Directions> Each line in the records that mentions the word "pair" needs to be listed.

(Records drawn from a dataset)
◆ ◆ ◆ ◆

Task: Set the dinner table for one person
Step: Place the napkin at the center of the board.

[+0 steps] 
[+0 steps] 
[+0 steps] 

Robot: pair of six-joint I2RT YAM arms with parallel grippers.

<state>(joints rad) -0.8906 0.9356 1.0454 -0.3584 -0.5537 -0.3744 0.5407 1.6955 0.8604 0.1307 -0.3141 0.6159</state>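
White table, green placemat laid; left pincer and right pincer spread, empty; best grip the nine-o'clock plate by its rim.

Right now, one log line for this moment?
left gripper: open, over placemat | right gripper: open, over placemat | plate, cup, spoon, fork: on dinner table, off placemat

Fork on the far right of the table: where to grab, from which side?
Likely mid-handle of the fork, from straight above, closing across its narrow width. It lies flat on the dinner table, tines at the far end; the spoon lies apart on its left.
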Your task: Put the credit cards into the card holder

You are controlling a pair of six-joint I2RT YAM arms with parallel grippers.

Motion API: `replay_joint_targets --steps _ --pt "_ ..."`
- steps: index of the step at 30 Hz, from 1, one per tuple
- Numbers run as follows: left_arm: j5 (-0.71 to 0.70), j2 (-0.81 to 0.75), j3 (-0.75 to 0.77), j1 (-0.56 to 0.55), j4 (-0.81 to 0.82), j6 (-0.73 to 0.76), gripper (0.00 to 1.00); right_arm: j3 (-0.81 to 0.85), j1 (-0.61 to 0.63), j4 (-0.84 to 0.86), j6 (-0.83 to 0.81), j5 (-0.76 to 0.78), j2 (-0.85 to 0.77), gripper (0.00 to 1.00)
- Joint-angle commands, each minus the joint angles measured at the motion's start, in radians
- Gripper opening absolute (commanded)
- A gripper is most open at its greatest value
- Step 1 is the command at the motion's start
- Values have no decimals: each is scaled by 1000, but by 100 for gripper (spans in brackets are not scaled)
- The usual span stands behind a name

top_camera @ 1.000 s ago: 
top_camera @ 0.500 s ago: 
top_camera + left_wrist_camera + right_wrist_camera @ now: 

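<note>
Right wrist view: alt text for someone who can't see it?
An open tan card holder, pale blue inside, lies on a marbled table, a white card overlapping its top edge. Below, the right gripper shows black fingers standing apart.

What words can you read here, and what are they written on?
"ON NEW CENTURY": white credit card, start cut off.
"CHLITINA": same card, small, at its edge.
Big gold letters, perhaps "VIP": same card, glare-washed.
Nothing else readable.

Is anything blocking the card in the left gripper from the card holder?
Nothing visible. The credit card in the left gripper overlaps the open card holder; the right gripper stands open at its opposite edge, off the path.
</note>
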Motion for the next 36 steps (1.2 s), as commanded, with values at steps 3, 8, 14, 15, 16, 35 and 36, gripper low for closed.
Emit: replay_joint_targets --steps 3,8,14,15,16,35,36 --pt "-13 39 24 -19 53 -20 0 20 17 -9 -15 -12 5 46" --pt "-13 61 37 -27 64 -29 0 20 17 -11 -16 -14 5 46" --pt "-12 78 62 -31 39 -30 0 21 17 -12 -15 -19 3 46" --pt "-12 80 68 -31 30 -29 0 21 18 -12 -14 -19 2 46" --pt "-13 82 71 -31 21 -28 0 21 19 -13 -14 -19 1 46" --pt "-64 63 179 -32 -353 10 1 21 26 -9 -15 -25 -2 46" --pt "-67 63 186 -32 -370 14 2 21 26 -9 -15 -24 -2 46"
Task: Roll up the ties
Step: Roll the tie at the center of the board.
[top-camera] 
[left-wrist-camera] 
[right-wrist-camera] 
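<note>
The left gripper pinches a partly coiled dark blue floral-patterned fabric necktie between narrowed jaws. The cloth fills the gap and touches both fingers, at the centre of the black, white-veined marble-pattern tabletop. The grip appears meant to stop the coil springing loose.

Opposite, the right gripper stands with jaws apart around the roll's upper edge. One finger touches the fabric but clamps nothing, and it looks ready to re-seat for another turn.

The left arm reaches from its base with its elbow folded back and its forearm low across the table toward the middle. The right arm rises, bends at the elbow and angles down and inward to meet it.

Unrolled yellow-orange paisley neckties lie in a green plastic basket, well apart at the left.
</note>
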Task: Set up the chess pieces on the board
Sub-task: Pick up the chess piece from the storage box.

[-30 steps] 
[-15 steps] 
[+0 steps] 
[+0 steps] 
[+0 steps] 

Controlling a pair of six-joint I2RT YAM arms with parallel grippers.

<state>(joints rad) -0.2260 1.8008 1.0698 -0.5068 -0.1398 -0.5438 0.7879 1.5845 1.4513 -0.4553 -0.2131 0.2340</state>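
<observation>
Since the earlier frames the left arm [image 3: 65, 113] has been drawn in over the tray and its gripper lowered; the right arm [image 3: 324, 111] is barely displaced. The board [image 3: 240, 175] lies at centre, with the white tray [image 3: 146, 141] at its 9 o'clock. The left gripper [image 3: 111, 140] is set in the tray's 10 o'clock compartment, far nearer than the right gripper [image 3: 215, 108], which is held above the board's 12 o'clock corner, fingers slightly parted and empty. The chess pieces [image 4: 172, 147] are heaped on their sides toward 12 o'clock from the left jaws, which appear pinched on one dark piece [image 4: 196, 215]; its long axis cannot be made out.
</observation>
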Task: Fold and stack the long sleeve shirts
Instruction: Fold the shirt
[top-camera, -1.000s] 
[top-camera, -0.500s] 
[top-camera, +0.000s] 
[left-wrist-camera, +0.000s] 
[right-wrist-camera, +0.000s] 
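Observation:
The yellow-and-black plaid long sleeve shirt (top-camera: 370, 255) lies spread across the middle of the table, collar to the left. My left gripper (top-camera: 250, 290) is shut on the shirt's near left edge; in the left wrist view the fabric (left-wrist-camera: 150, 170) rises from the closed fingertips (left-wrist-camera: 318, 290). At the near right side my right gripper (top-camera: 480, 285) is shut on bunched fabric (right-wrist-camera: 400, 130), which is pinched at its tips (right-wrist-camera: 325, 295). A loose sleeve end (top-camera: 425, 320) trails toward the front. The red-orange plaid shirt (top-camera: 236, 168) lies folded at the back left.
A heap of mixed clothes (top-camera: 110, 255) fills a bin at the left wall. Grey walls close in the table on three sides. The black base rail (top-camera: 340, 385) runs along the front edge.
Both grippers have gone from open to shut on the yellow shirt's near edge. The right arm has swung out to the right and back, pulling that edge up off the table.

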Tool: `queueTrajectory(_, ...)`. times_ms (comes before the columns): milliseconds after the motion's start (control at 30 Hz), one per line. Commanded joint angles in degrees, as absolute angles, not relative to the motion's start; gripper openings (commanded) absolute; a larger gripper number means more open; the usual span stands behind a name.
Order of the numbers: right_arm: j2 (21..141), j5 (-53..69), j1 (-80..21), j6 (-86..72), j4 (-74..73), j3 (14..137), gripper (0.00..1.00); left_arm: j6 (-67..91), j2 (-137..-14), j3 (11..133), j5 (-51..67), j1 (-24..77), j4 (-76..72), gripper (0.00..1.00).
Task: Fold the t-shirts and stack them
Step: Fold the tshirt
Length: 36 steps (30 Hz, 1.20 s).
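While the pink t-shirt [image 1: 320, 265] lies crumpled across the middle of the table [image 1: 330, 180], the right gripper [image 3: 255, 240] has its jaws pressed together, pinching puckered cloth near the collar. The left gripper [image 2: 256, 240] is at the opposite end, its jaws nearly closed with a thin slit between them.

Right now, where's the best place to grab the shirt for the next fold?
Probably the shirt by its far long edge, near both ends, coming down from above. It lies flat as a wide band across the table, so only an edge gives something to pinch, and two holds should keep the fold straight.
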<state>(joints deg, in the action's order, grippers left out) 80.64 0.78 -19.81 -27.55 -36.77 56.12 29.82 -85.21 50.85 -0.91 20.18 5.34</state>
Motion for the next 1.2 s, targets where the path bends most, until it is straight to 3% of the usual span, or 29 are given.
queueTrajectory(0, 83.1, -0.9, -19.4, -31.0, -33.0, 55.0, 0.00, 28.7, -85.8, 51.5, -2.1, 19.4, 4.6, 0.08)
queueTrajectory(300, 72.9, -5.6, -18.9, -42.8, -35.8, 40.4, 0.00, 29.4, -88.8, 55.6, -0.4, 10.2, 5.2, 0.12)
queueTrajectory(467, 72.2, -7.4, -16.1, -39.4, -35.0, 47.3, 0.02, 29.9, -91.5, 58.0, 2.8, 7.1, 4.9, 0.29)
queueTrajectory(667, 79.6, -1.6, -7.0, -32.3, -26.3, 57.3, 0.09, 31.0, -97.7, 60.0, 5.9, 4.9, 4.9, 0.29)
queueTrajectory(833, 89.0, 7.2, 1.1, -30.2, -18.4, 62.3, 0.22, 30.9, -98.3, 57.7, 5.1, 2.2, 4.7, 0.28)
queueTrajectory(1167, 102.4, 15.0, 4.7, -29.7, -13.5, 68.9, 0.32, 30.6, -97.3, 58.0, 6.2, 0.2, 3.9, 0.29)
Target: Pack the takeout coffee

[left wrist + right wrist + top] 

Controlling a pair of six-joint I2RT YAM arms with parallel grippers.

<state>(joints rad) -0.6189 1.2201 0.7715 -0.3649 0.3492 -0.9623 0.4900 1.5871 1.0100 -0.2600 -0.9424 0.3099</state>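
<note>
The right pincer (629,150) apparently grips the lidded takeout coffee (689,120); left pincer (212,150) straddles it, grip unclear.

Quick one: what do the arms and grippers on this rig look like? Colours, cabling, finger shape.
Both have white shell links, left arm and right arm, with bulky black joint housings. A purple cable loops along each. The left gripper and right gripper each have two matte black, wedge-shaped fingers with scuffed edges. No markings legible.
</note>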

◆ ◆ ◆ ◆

Exercise output>
Robot: pair of six-joint I2RT YAM arms with parallel grippers.
You are controlling a pair of six-joint I2RT YAM arms with parallel grippers.
Controlling a pair of six-joint I2RT YAM arms with parallel grippers.
Controlling a pair of six-joint I2RT YAM arms with parallel grippers.

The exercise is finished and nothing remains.